Re: Pregnant athletes who have made comebacks
My baby was born 3 weeks late, and that is an anomaly and took a massive effort on my part to fight off the doctors who wanted to induce me. Even if they were less likely to induce in the mid-80s, it's unlikely she was more than 2 weeks overdue. At best she may have conceived around the time of Zurich, but any levels of pregnancy hormone in her body would have been so low that they would not have impacted performance (and it's really a stretch to think she was that far along). Her coach's point in that article was that people believed steroids prevented athletes from getting pregnant. His athlete got pregnant right around the time of setting a world record, therefore she must not have been on steroids. People are just counting backwards 40w from when she had the baby and calling her pregnant in Zurich. I find that highly unlikely, and at best she was so barely pregnant that it didn't affect anything at all. And that's only if her baby was born several weeks late, which I doubt. I looked up some articles on her birth, and it said the baby weighed 5lbs 10oz. That's pretty small for a 40w+ baby, but would not be surprising if she was a few weeks early... which would put her not remotely pregnant in Zurich. Can you find a quote from Evelyn herself saying she knew she was pregnant in Zurich?
Re: Pregnant athletes who have made comebacksWrong about Flo Jo, it was Brisco-Hooks that made the big improvement, How would Brisco hooks have fared on the hard tracks of today, 21.5/48.5s maybe?
Re: Pregnant athletes who have made comebacksWomen go through a miraculous change physically. They are stronger. There are some things you have to manage and barring setbacks, the physical change is amazing. Tasha could not feel it but her workouts and times showed it. She was a completely different athlete on her return. Not a new athlete but different. Some things that challenged her prior, were just workouts afterwards.

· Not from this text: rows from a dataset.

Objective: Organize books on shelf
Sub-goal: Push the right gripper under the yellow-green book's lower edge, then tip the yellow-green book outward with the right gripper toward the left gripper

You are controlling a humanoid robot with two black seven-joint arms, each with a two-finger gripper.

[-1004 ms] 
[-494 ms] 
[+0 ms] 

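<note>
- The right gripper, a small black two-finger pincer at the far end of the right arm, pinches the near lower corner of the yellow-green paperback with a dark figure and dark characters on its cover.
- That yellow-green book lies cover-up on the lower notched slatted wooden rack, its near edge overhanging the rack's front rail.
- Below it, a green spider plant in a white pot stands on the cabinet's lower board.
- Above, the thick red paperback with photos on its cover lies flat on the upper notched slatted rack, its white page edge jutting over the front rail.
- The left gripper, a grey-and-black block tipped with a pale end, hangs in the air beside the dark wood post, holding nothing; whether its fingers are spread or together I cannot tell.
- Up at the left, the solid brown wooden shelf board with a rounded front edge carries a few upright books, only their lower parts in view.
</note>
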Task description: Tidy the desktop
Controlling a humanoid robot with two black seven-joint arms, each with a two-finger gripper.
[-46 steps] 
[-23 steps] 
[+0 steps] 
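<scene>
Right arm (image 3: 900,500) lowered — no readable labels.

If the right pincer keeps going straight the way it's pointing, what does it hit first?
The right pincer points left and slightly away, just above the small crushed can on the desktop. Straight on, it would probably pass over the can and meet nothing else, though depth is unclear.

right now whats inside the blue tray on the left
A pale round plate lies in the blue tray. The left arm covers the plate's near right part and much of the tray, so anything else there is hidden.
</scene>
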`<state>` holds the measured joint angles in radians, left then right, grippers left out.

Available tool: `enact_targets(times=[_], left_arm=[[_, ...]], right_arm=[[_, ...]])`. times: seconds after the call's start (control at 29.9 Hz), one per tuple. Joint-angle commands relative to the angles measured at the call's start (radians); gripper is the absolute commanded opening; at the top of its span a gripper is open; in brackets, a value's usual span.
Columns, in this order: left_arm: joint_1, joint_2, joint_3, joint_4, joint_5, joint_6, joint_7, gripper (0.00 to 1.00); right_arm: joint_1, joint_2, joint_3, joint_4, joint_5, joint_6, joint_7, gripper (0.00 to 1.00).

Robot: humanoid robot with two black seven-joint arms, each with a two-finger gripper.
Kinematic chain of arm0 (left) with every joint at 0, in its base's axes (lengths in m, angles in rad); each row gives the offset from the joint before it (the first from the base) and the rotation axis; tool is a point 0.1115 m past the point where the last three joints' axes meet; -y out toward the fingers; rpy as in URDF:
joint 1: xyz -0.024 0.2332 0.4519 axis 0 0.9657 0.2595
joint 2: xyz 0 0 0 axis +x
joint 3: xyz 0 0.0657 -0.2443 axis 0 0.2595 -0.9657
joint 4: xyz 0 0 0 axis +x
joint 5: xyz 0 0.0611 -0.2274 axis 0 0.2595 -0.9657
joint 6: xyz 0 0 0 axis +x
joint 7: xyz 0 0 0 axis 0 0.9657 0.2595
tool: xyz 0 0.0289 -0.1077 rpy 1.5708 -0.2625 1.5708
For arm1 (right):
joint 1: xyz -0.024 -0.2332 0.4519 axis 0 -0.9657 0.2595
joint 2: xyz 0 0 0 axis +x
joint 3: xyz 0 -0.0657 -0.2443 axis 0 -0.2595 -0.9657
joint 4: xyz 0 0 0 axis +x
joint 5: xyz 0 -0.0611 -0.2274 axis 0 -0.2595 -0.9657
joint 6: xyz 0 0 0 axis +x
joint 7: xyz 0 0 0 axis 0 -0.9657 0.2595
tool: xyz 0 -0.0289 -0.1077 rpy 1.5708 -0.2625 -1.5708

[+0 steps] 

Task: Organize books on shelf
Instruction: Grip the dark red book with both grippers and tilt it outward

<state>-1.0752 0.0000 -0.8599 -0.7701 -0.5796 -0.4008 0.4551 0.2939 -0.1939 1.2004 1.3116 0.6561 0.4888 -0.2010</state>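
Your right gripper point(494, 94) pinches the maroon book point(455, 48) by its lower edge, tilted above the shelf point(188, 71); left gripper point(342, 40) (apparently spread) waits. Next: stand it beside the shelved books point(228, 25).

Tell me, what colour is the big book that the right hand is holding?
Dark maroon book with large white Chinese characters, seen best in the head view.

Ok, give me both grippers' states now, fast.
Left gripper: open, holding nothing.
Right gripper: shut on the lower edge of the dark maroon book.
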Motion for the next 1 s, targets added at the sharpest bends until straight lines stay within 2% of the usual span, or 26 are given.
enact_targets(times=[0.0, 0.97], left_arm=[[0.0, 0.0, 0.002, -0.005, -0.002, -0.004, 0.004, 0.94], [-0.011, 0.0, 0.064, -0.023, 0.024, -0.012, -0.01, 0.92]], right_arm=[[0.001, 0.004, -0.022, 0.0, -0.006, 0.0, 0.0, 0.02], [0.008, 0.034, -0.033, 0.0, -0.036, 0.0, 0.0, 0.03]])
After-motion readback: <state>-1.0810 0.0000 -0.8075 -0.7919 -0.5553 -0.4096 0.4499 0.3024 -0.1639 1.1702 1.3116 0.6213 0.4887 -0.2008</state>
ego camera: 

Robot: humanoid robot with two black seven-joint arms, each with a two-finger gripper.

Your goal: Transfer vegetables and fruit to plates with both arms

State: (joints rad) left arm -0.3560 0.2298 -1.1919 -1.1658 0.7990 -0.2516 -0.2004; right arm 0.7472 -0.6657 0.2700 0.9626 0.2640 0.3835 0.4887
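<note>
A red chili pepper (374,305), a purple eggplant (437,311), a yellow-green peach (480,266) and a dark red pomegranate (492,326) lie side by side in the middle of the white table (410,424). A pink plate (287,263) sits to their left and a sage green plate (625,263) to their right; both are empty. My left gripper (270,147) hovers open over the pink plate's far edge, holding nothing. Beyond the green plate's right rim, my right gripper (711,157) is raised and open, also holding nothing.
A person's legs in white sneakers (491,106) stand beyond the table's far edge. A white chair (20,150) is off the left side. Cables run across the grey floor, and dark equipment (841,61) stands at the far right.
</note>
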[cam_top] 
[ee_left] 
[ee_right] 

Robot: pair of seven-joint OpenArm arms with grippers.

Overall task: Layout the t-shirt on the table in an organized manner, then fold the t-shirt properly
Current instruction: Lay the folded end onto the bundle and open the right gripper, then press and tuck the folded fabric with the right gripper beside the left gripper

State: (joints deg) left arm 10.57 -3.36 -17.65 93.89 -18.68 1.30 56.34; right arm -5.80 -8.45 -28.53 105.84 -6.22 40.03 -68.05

I did not read up on it extensively but the hormonal changes that occur through the pregnancy have a positive affect physically. Mentally, that is down to the person.
Re: Pregnant athletes who have made comebacks
So many women have had children and come back strong, it would take forever to list them. But the interesting point is when in their career they had a child and whether it appeared to affect them, good or bad. If an athlete has had a successful career since a junior they may wish to have a child at 'peak sporting age' because they are already successful, but for the later developers it may be better to have a child earlier or later. But I guess the thing about having a child is it's not always planned and it's far more important then any athletics achievement, so it's down to the individual
Re: Pregnant athletes who have made comebacks
WOW!!! Who'd have thought childbirth could have such an effect!!!
Re: Pregnant athletes who have made comebacks
A couple of points. First, related to the link Powell provided. Charlie Francis compared Evelyn's 10.97 (wind -1.2) in the 84 Olympics in LA, to her 10.76 (wind +1.7) in Zurich same year, and implies that the improvement was 0.21, to lend weight to his argument. Actually, you can use at least one online conversion machine - http://myweb.lmu.edu/jmureika/track/wind/index.html - to see that the 2 times come out virtually identical, after factoring in wind and altitude - 10.87 for Zurich 84 and 10.88 for the Olympic win same year in LA. Sorry , just had to get that out of my system. Back to the thread at hand, Wilma Rudolph won her Olympic golds after giving birth.
Re: Pregnant athletes who have made comebacks
And Fanny Blankers-Koen was a mother of two when she won 4 golds in London '48.
Re: Pregnant athletes who have made comebacks
Plainly, nobody - pardon me for answering your rhetorical question.